What is being asked:
Every line in the records below with the string "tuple" is to be copied out.
------------------------------
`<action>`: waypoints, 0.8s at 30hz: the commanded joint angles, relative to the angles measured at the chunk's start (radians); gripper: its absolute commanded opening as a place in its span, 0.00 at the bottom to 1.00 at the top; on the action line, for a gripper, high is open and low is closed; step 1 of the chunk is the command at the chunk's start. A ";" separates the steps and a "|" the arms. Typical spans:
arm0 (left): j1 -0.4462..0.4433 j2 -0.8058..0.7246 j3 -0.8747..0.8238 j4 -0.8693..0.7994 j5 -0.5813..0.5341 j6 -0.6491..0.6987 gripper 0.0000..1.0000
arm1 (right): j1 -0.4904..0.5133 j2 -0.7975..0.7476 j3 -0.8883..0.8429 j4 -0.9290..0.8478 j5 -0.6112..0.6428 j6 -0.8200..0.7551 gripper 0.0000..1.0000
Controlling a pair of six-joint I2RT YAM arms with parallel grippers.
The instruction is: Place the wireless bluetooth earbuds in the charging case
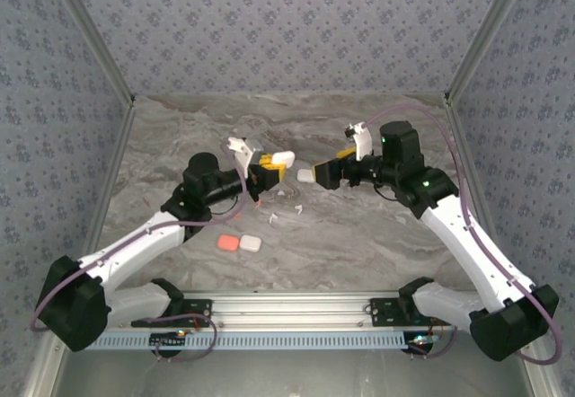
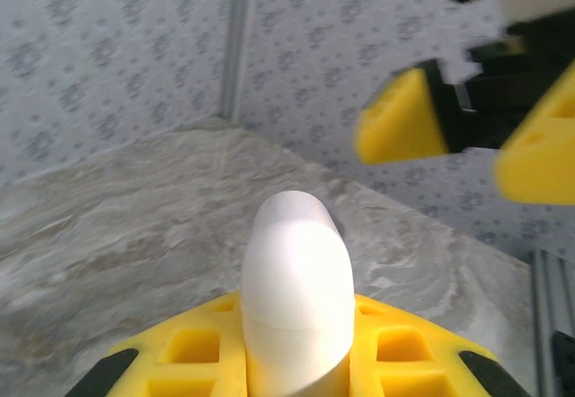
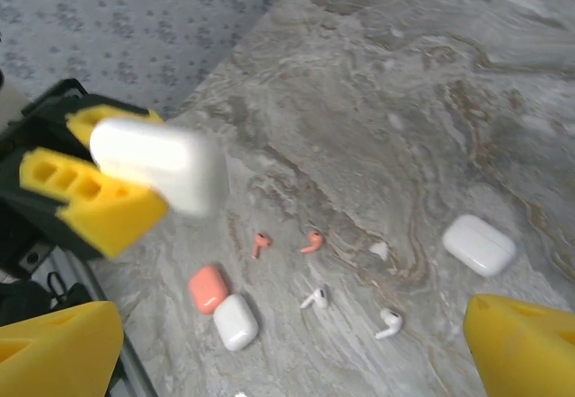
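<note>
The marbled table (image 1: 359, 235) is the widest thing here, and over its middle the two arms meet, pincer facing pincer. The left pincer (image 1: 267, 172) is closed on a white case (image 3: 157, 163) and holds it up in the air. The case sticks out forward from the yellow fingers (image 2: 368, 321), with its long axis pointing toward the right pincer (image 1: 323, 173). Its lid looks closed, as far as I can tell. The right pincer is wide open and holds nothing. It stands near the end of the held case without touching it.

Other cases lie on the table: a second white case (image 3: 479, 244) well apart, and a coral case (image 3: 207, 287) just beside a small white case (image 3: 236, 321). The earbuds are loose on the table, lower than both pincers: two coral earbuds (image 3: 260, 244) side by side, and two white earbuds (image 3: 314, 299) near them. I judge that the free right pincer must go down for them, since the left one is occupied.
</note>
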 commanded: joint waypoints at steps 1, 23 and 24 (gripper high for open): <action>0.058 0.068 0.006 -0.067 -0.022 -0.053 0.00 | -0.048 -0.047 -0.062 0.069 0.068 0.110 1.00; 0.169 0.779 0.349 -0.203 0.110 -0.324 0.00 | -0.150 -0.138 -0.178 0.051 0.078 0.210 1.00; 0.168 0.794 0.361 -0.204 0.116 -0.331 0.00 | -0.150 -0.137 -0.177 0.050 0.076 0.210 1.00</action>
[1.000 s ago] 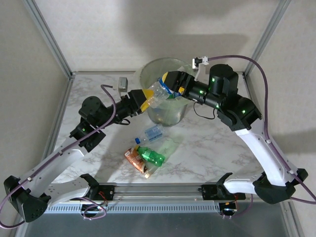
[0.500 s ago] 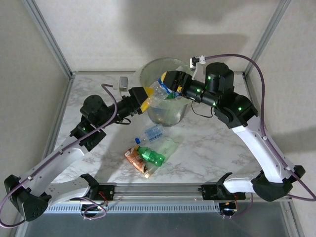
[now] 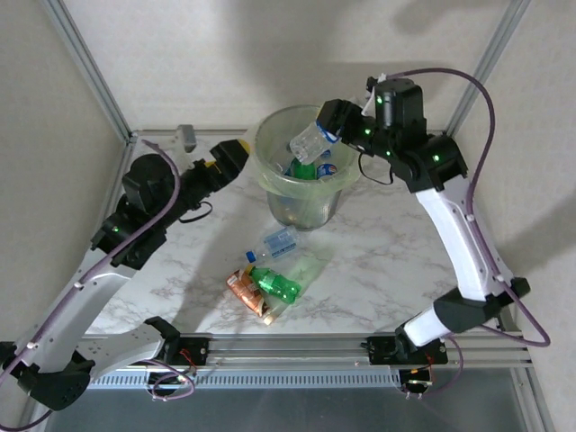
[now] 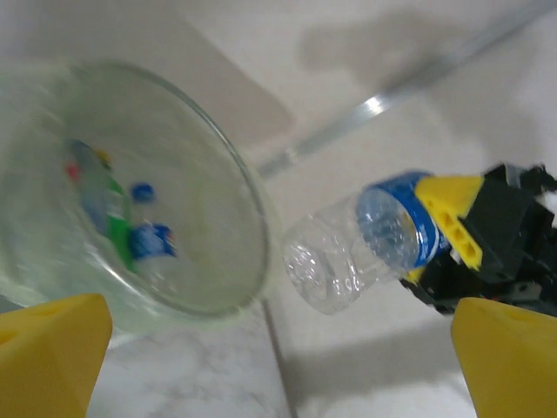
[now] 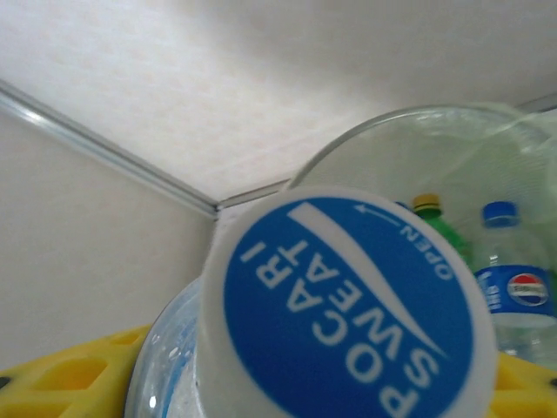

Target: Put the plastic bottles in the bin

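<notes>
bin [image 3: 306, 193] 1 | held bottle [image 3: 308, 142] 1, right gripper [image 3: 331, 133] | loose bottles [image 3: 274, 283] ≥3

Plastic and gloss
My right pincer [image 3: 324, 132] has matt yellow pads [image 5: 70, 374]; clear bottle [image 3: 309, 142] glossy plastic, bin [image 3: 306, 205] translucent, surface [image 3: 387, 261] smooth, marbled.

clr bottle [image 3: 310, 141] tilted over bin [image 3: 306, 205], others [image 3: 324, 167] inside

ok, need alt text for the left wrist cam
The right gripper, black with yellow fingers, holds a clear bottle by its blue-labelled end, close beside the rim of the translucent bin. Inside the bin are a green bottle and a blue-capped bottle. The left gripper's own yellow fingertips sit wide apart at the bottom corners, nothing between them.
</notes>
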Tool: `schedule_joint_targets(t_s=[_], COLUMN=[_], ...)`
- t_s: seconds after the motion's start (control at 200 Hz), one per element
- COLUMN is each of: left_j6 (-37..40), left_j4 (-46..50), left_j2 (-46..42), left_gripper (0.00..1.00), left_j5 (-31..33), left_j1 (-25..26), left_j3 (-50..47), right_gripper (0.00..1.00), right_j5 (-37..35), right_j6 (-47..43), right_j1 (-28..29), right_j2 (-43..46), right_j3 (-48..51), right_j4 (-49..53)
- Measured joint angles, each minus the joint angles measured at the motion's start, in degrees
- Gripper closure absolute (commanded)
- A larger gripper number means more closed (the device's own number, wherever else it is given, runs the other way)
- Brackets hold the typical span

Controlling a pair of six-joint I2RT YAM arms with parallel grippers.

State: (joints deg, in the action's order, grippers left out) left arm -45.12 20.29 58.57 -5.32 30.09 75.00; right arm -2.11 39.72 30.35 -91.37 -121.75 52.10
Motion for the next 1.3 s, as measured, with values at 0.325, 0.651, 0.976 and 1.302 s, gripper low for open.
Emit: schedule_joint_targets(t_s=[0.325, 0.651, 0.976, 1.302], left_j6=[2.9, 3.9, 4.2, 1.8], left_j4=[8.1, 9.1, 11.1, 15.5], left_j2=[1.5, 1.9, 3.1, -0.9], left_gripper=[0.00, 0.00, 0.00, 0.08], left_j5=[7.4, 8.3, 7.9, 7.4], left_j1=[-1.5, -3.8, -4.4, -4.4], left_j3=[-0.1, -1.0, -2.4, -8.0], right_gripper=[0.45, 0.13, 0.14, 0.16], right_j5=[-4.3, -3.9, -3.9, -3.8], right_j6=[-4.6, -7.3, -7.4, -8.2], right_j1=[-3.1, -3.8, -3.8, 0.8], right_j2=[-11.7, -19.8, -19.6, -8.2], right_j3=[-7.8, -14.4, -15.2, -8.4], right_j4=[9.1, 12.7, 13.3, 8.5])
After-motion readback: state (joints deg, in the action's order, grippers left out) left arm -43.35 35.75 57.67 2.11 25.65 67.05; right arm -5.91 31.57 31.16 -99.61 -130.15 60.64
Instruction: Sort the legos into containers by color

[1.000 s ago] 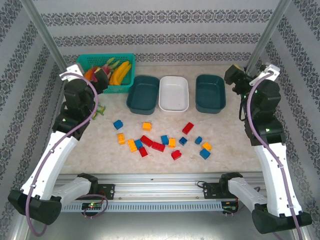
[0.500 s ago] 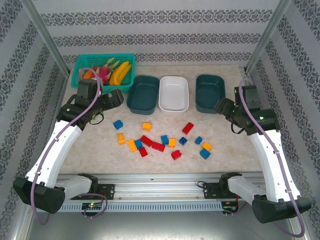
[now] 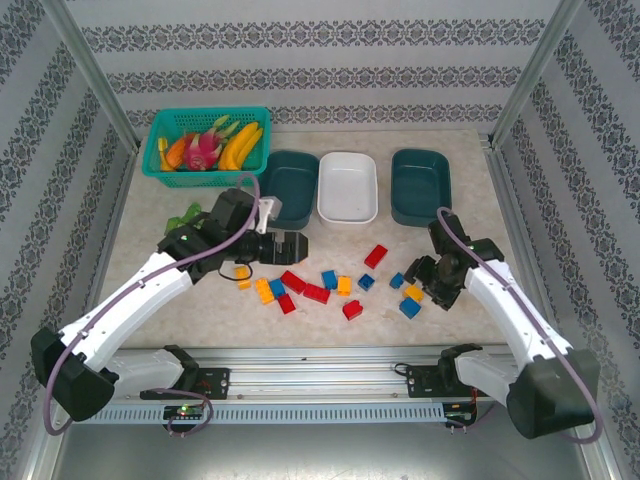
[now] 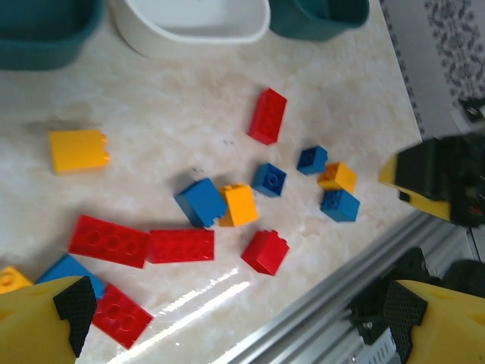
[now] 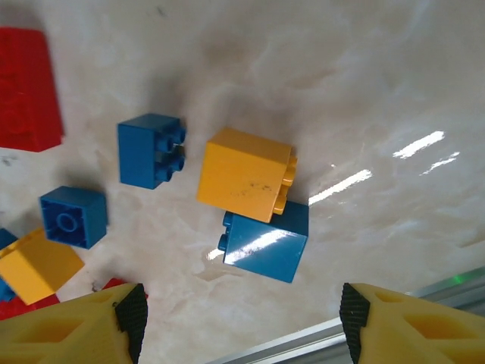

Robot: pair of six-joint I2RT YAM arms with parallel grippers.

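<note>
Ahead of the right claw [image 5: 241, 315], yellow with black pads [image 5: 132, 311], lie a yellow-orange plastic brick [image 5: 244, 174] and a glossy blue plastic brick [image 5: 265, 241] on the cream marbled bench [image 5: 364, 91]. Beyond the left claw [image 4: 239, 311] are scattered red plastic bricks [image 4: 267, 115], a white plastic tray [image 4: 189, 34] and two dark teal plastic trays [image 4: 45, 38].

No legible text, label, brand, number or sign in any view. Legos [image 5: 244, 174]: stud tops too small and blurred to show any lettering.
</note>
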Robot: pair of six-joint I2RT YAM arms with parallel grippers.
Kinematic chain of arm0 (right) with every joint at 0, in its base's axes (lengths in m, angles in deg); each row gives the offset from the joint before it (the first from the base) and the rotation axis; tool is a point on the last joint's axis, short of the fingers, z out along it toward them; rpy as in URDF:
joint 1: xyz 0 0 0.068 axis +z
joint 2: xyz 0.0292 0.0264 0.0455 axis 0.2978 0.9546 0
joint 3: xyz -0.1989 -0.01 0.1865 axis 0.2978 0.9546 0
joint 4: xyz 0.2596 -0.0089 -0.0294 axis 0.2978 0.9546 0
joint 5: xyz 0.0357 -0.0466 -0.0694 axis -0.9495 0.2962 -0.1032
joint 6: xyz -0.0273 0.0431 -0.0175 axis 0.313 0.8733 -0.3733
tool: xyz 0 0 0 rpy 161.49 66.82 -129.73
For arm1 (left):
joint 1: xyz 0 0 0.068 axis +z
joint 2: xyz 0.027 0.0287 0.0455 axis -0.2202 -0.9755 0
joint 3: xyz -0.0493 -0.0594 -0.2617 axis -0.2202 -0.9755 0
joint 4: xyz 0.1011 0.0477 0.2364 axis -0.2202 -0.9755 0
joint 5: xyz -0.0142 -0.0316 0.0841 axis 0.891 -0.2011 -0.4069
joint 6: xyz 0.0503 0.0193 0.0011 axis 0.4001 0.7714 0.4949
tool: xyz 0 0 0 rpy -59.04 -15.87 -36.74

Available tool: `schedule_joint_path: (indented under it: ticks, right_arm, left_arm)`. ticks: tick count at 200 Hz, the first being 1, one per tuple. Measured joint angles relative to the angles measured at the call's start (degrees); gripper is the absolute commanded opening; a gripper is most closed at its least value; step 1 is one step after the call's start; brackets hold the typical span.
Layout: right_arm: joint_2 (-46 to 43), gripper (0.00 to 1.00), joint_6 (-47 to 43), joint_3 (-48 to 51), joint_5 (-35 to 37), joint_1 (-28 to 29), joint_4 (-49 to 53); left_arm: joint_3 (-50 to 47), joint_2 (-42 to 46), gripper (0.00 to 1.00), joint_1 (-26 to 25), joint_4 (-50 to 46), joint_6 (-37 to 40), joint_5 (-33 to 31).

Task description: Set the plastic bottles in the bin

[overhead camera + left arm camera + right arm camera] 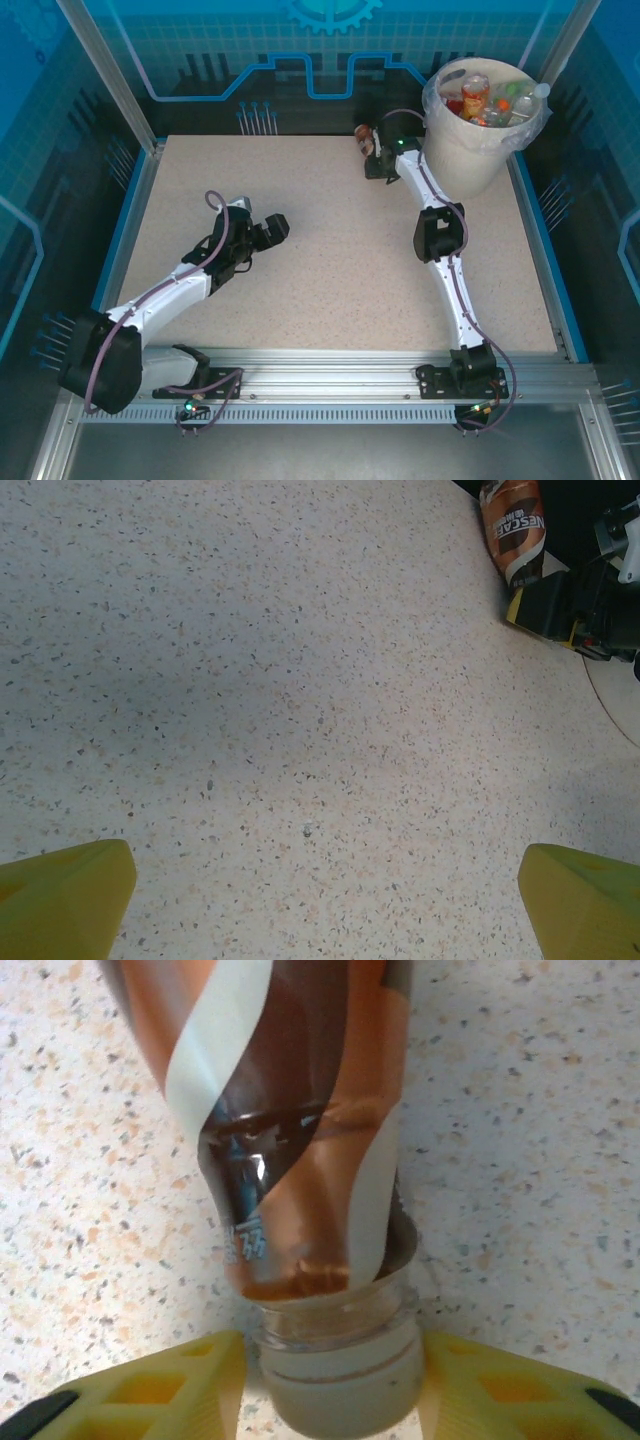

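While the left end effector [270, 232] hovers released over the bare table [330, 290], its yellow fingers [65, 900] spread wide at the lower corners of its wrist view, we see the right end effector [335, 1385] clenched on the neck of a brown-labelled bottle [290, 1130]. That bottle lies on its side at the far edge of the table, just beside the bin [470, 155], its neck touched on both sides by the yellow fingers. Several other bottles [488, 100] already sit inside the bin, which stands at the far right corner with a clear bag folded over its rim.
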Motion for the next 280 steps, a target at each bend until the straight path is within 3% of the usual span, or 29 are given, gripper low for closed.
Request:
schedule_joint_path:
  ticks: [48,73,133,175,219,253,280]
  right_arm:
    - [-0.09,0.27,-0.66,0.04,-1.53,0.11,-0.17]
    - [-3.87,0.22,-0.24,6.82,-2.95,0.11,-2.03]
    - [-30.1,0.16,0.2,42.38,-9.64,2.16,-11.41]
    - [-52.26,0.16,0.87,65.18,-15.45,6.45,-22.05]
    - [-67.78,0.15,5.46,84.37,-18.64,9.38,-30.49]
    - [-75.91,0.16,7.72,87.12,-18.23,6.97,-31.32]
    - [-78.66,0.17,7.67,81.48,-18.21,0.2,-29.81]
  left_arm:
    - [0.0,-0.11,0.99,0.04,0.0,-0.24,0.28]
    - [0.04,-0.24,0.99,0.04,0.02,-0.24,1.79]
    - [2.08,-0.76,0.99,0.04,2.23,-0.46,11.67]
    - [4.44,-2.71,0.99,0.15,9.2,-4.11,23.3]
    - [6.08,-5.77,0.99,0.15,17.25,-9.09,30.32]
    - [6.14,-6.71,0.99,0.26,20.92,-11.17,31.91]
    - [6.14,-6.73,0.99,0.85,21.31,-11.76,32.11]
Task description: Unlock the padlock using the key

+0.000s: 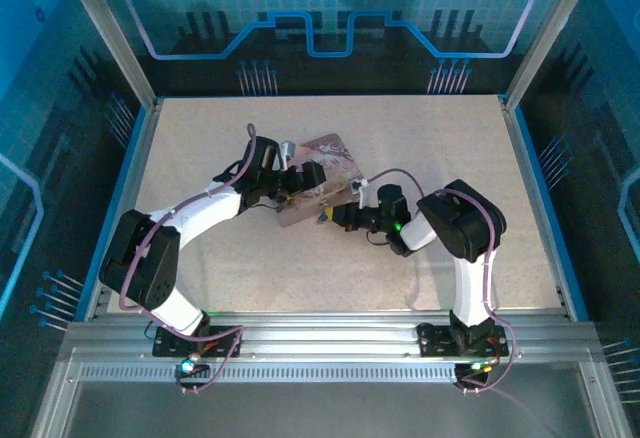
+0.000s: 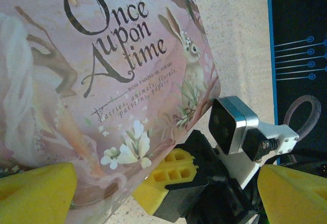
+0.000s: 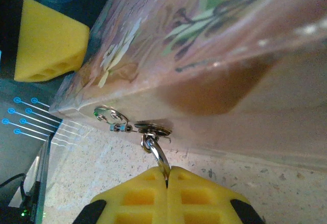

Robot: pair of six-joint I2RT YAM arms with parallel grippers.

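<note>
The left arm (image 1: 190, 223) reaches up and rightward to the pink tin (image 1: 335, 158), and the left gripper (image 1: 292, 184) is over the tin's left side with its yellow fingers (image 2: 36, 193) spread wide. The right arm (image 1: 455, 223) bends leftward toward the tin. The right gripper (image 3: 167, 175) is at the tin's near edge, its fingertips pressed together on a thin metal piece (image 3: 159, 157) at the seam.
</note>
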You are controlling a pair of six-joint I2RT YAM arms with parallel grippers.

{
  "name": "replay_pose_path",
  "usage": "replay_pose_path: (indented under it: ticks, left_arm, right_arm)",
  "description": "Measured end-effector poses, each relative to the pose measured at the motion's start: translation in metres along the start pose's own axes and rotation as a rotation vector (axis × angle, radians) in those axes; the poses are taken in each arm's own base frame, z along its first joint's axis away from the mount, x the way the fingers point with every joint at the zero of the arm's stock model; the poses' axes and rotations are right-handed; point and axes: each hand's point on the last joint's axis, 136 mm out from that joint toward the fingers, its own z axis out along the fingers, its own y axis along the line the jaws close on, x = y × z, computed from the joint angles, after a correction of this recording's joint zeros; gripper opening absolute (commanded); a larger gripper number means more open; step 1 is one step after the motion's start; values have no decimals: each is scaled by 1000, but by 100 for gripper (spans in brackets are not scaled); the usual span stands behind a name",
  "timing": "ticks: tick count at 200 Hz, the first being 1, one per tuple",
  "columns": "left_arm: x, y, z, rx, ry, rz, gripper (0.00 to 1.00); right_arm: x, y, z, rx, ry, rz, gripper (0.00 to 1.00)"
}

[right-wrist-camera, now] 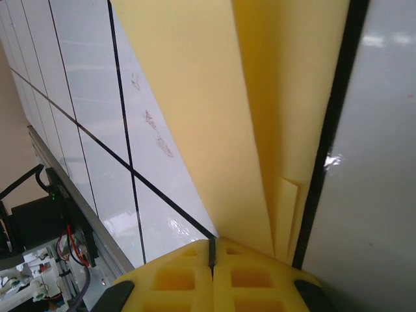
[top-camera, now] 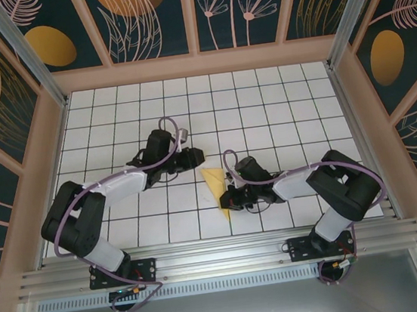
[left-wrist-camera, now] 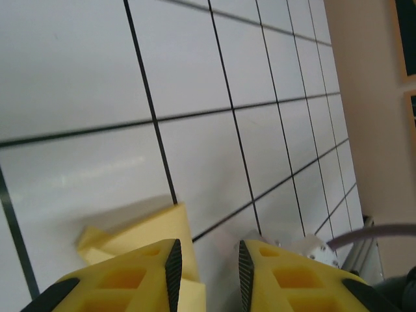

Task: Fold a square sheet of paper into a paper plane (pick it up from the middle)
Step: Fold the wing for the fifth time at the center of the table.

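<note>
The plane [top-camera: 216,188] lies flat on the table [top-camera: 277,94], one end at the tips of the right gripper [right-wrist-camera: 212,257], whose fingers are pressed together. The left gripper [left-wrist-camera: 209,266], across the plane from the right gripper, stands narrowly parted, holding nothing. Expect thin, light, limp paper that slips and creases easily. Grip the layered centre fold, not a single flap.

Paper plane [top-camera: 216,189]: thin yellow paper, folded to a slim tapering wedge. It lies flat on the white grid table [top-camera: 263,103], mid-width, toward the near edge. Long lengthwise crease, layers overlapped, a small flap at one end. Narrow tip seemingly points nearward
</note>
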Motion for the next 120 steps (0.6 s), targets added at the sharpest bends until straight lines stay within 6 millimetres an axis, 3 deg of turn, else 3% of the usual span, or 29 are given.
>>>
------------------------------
Problem solution:
Available tool: `schedule_joint_path: (indented under it: ticks, right_arm, left_arm)`. ticks: tick count at 200 Hz, the first being 1, one per tuple. Measured joint angles relative to the angles measured at the call's start (degrees); gripper is the absolute commanded opening; a gripper is most closed at its least value; step 1 is one step after the call's start; brackets hold the typical span.
  "timing": "ticks: tick count at 200 Hz, the first being 1, one per tuple",

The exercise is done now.